Unicode, Inc., administers and maintains the Common Locale Data Repository (CLDR), in which are stored XML files containing locale information, including collation tailorings, for many different locales. The format of the XML files is called Locale Data Markup Language (LDML).

In this paper I criticise some features of those parts of LDML that deal with collation rules, and suggest improvements. A concrete syntax for a new improved collations section may be described in a further article if I have time.

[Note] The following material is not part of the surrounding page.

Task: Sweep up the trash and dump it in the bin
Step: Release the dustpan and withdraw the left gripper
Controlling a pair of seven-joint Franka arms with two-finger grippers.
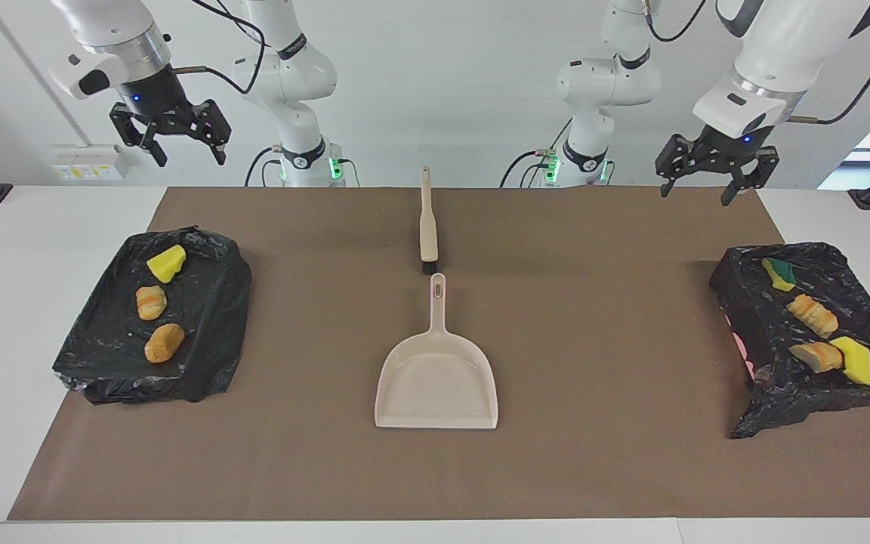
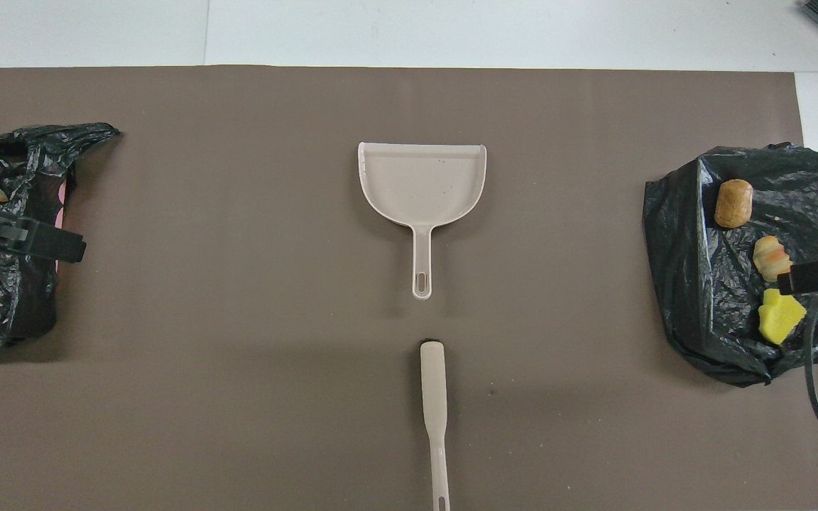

This work was prompted by my experiences in writing an automatic tool to parse LDML files and data write tables to be used by C++ collation functions.

Visual ambiguity

LDML represents characters as actual Unicode text, stored in whatever format the XML file is in, usually UTF8. It is thus impossible for human beings to read the file in a way that is guaranteed to be correct, without the aid of software tools. For example, here is a section from tr.xml, the tailoring file for Turkish:

<reset before="primary">i</reset>

<p>ı</p>

<t>I</t>

<reset>i</reset>

<t>İ</t>

Because it is Turkish, and because people in this field tend to know that Turkish does special things with dotted and dotless Is, we read the I in <t>I</t> as U+0049 LATIN CAPITAL LETTER I. But in fact there is nothing here apart from our wider contextual knowledge that tells us this. The visual appearance is ambiguous. Some other candidates are

U+0399 GREEK CAPITAL LETTER IOTA

U+0406 CYRILLIC CAPITAL LETTER BYELORUSSIAN-UKRAINIAN I

U+04C0 CYRILLIC LETTER PALOCHKA

U+FF29 FULLWIDTH LATIN CAPITAL LETTER I

and there are still others.

Of course it is relatively easy to write an XML parser that reads the file and writes it out as a readable format, but that is not enough - the file itself should be directly readable. I shall now state

Design dogma 1. The file format must enforce unambiguous readability by human beings, without any need for special knowledge.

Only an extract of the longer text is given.